Je passe sous silence ma deuxième cheminée, étriquée et fendue. Refléter un salon petit bourgeois, une télévision criarde et des occupants de même farine, mes dorures en rougissaient de honte.
Aujourd’hui je ne me plains pas de ma troisième cheminée. Trop voyante, décorée comme une cocotte, elle me relèguerait volontiers au second plan si l’on ne levait irrésistiblement les yeux jusqu'à mes angelots joufflus de stuc appuyés sur une vasque débordant de fruits, de fleurs et de feuilles d’acanthes. Je reflète le grand lustre à pampilles de cristal, quel plaisir de pouvoir converser avec quelqu’un de mon monde».
Le grand lustre, majordome d’antan au style inimitable, se contenta d’entrechoquer délicatement ses cristaux, discret acquiescement. Restant sur son quant-à-soi il n’évoqua pas son âge d’or, le château de ses origines ni, déchéance, son précédent emploi, ce petit salon auvergnat si bas de plafond que la plus basse de ses pampilles caressait, sans plaisir, la rugosité d’une table de ferme, massive comme une vache laitière.

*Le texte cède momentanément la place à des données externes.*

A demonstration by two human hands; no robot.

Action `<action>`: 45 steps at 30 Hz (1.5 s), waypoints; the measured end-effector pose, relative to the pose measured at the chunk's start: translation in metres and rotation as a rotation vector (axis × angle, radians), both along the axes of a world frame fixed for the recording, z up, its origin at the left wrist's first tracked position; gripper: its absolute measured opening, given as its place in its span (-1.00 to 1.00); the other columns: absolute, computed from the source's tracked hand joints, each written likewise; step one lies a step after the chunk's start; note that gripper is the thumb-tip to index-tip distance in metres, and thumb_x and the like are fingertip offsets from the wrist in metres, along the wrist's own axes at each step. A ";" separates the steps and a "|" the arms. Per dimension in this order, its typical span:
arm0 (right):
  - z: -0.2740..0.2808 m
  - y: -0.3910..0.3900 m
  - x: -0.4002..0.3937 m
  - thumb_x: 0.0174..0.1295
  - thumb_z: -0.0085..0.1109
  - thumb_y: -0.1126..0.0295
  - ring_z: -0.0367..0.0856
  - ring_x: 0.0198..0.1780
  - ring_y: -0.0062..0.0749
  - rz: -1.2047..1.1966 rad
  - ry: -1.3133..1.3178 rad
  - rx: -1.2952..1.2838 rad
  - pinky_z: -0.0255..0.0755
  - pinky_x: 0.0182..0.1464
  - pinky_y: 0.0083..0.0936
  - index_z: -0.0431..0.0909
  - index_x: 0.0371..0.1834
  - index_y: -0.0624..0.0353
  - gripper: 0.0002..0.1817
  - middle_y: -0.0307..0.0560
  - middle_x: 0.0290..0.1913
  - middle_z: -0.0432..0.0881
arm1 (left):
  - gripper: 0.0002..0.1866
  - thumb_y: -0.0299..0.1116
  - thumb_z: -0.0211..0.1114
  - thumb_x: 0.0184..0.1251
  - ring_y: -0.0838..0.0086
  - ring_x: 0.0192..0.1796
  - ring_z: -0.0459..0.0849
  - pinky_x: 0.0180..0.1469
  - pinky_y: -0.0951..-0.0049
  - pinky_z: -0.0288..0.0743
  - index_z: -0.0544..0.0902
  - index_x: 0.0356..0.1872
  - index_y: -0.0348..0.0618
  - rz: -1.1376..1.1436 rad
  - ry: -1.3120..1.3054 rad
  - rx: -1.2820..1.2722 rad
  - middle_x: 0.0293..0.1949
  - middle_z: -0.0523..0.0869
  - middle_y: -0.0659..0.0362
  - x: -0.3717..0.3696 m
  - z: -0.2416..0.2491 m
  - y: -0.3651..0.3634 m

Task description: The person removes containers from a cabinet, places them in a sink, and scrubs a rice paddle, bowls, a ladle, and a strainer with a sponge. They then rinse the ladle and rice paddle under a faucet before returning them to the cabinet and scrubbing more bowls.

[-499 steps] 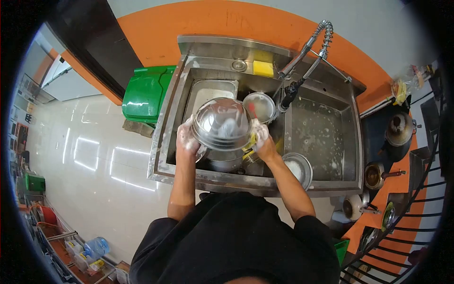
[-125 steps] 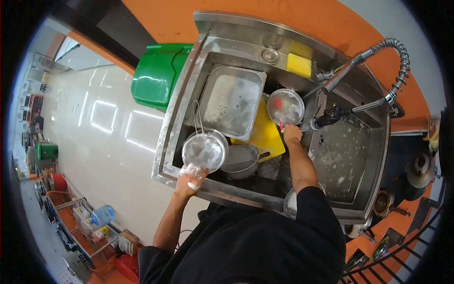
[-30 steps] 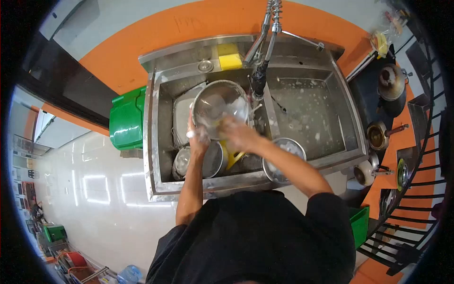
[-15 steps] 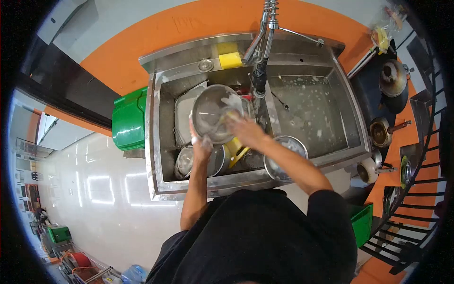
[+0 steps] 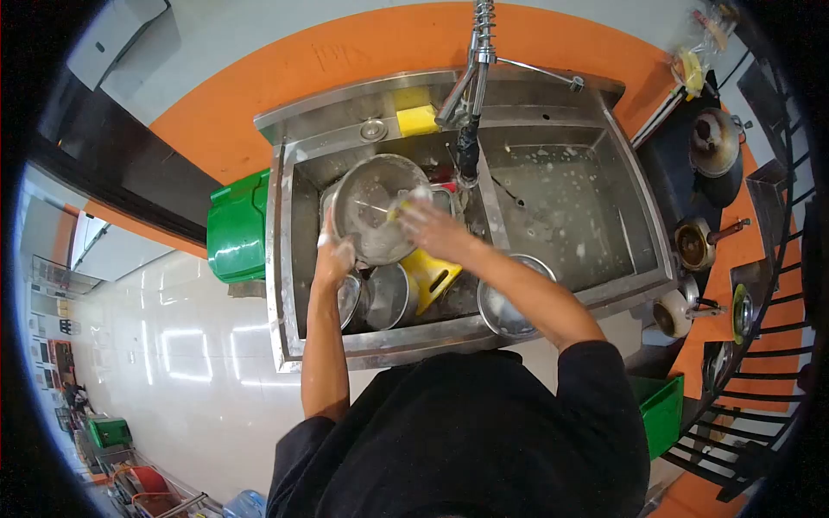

« Vous souvenez-vous de moi ?» dit alors à la grande glace la voix feutrée d’un petit meuble d’angle, un bar quart-de-cercle à placage acajou et dessus en lourd marbre sombre, «non bien sûr, vous ne pouviez me refléter, nous étions contre le même mur. Je pense toujours à notre salon lyonnais avec une douce nostalgie. Vous souvenez-vous du maitre de maison proposant à ses hôtes son "v"hisky comme on le prononçait au début de son arrivée en France dans les salons bourgeois ?».
La porte du bar d’angle s’entrebâilla pour un sourire qui s’acheva en soupir.
«Comme je regrette ce temps béni !».
Soupir complice de la grande glace.
Une voix nasillarde troubla le silence mélancolique, un petit secrétaire à secrets interpella le grand lustre.
« Hé ! compère, nous avons connu le même château, nous cohabitâmes un temps dans le boudoir rose de Madame. Il s’en passait de belles quand Monsieur était à la chasse et souvent d’ailleurs à la chasse aux poulettes…»
« Taisez-vous !»
C’était la première fois que le grand lustre prenait la parole et son autorité naturelle fit taire le ragoteur.
« Ne sommes-nous pas tenus à la plus grande discrétion ? Que l’on n’ait plus à vous le dire !»
Le secrétaire à secrets qui ne savait pas les garder rabattit sa tablette et ferma ses tiroirs, l’air penaud.
Pour détendre l’atmosphère l’armoire normande raconta sur le mode comique ses nombreux déménagements.
« C’est toujours en mille morceaux que je voyage. on me démonte, on me remonte , on me redémonte et on me reremonte ; à chaque opération je perds un organe, une cheville à Lunéville, un rayon à Saumur, ma clé doit dormir oubliée à Saint-Étienne, depuis je bâille.
De plus, si toi tu contiens toujours des alcools et toi de la paperasse dit-elle au bar et au secrétaire moi je suis le royaume de l’hétéroclite. Je vous passe les pulls, les draps parfumés à la lavande et les albums de photos parfumés au souvenir mais je sens encore les saucissons qu’on mit à sécher sur mon rayon du haut. J’ai abrité les belles reliures d’un bibliophile, les timbres rares et les montres d’un collectionneur obsessionnel, des costumes militaires, un revolver d’ordonnance, des soixante-dix-huit tours et…»
« Et un raton laveur » ajouta le fauteuil dans lequel j’étais assoupi. Il avait des lettres ayant appartenu à un professeur de français-latin-grec.
Tous s’esclaffèrent, heureux de ce moment de complicité volé au temps qui tout détruit.
« Où irons-nous quand celui-là et la grande glace me désigna d’un reflet, nous laissera tomber?
N’y pensons pas ».
«Carpe diem, allez la sieste est terminée paresseux ! » conclut le fauteuil en m’éjectant d’un bourrade de ses coussins moelleux —
Longtemps je gardais en tête les éclats de rire des meubles de mon salon.